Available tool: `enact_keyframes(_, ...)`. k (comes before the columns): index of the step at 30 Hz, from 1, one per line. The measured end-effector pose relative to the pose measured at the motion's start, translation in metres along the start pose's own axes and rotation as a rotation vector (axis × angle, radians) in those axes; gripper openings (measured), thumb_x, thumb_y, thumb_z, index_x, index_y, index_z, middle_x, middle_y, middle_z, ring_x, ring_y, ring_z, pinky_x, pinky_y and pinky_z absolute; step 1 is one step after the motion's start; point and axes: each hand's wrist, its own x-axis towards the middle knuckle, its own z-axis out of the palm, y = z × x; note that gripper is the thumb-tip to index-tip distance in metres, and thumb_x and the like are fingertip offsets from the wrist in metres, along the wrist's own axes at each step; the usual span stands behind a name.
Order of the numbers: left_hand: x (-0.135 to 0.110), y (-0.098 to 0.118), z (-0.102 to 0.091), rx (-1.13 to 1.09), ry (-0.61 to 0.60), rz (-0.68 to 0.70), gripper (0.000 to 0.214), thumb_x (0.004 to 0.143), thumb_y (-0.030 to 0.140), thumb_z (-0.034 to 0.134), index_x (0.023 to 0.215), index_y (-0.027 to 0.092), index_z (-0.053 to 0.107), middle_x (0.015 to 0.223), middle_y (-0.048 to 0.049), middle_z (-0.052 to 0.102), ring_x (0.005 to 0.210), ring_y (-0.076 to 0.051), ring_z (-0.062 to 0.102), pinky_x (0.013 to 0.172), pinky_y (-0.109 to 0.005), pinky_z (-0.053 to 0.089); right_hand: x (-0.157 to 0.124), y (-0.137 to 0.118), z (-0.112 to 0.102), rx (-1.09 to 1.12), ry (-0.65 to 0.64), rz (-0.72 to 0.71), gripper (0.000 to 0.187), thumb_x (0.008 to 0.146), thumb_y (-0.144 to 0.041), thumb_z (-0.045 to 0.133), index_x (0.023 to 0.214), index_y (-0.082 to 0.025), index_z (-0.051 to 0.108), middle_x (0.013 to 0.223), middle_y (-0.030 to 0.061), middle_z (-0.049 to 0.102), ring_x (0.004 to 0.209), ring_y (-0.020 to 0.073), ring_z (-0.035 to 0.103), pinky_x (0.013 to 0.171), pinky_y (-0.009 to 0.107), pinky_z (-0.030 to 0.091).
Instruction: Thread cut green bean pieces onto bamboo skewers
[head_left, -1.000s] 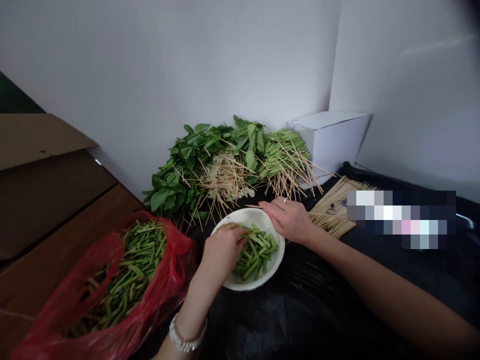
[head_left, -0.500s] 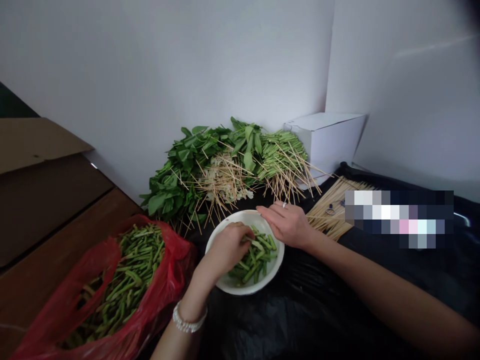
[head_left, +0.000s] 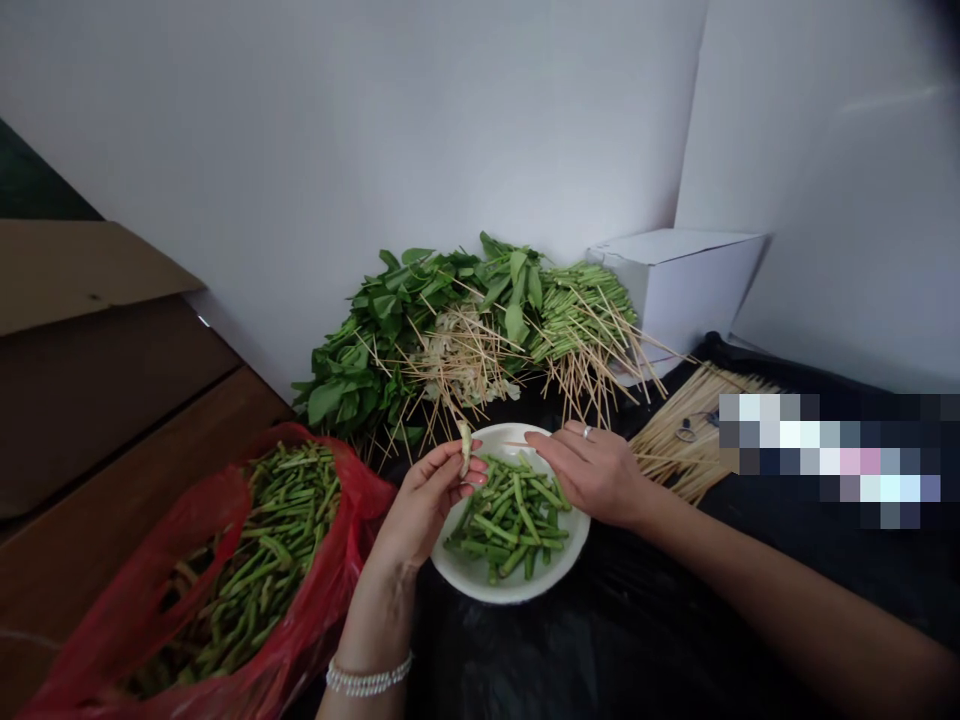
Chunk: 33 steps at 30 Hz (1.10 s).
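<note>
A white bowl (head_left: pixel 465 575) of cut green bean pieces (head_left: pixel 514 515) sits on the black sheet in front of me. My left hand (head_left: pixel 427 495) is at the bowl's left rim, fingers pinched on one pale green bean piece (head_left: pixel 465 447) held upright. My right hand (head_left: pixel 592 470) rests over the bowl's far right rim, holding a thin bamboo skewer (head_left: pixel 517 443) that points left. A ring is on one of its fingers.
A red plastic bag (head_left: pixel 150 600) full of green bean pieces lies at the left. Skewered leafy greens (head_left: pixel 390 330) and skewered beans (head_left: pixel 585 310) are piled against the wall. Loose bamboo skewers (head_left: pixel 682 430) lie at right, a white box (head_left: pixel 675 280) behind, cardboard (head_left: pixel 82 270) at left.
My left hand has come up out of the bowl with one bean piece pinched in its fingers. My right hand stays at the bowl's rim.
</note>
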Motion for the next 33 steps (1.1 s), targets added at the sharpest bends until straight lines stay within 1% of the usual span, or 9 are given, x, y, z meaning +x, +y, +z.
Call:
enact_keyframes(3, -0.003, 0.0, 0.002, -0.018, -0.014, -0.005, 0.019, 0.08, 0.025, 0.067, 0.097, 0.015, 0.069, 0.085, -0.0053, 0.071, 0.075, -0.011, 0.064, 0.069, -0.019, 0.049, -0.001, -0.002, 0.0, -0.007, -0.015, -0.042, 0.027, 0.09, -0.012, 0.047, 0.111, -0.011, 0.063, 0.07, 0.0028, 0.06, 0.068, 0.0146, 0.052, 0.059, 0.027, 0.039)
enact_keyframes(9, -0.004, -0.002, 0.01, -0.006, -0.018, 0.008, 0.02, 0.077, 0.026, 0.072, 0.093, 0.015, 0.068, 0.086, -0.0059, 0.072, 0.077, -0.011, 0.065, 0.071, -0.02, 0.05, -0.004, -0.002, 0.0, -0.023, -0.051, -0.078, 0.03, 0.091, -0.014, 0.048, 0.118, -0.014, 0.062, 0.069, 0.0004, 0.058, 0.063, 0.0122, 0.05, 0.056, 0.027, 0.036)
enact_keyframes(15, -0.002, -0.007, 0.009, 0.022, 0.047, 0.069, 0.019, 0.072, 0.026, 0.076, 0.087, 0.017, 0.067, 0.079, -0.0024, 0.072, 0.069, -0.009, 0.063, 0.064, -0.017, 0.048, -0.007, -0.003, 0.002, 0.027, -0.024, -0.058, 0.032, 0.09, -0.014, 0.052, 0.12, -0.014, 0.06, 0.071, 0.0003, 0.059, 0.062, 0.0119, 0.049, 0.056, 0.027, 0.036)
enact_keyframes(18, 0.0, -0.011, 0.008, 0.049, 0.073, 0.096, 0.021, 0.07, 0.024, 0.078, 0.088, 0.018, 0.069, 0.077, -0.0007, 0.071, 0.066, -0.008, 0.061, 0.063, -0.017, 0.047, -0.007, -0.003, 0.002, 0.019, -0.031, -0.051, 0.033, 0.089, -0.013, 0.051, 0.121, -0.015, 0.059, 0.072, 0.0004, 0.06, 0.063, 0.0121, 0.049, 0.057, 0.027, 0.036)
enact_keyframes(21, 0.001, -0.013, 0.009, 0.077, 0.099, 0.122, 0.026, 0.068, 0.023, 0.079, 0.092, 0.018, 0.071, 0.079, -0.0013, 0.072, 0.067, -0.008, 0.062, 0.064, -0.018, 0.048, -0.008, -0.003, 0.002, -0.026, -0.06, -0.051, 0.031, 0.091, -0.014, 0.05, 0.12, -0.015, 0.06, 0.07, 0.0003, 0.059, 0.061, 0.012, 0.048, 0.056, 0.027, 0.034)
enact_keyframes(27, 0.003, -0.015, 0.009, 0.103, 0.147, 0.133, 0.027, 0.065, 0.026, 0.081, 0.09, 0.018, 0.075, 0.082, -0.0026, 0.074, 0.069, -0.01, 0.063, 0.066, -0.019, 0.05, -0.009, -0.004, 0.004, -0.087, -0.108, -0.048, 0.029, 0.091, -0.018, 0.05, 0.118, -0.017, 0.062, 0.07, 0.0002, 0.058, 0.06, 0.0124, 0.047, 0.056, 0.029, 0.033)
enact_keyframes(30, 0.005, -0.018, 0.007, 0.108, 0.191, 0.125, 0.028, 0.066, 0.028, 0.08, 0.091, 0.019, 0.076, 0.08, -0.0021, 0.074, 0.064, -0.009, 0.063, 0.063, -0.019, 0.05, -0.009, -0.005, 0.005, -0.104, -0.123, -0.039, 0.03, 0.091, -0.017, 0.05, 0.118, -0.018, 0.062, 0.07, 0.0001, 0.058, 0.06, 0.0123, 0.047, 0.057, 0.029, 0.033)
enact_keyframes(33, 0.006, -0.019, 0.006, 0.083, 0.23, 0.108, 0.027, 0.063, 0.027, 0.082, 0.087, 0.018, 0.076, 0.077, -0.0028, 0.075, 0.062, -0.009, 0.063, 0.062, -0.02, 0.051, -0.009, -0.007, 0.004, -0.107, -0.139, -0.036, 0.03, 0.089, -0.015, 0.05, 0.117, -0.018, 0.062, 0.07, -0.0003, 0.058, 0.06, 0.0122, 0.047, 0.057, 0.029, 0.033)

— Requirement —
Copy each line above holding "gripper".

— Your response —
Available tool: `enact_keyframes(_, ...)`. k (comes before the columns): index of the step at 30 Hz, from 1, one per line. The measured end-effector pose relative to the pose measured at the motion's start, translation in metres along the start pose's own axes and rotation as a rotation vector (axis × angle, radians) in those axes; gripper openings (measured), thumb_x, thumb_y, thumb_z, index_x, index_y, index_z, middle_x, middle_y, middle_z, ring_x, ring_y, ring_z, pinky_x, pinky_y and pinky_z absolute; step 1 is one step after the motion's start; point and axes: each hand's wrist, its own x-axis towards the middle knuckle, its own z-axis out of the palm, y = z × x; note that gripper is the thumb-tip to index-tip distance in metres, and thumb_x and the like are fingertip offsets from the wrist in metres, along the wrist's own axes at each step; the usual span stands behind a name.
Order of the numbers: left_hand: x (-0.135 to 0.110), y (-0.098 to 0.118), z (-0.102 to 0.091), rx (-1.13 to 1.09), ry (-0.61 to 0.60), rz (-0.68 to 0.70), gripper (0.000 to 0.214), thumb_x (0.004 to 0.143), thumb_y (-0.030 to 0.140), thumb_z (-0.034 to 0.134), index_x (0.023 to 0.215), index_y (-0.027 to 0.092), index_z (-0.053 to 0.107), middle_x (0.015 to 0.223), middle_y (-0.048 to 0.049), middle_z (-0.052 to 0.102), ring_x (0.005 to 0.210), ring_y (-0.076 to 0.051), ring_z (-0.062 to 0.102), pinky_x (0.013 to 0.172), pinky_y (-0.109 to 0.005), pinky_z (-0.053 to 0.089); right_hand: x (-0.157 to 0.124), y (-0.137 to 0.118), z (-0.112 to 0.102), rx (-1.09 to 1.12), ry (-0.65 to 0.64), rz (-0.72 to 0.71), gripper (0.000 to 0.187), thumb_x (0.008 to 0.146), thumb_y (-0.144 to 0.041), thumb_z (-0.045 to 0.133), index_x (0.023 to 0.214), index_y (-0.082 to 0.025), index_z (-0.051 to 0.108), middle_x (0.013 to 0.223), middle_y (-0.030 to 0.061), middle_z (-0.049 to 0.102), ring_x (0.004 to 0.209), ring_y (-0.020 to 0.073), ring_z (-0.035 to 0.103), pinky_x (0.013 to 0.171), pinky_y (-0.009 to 0.107), pinky_z (-0.030 to 0.091).

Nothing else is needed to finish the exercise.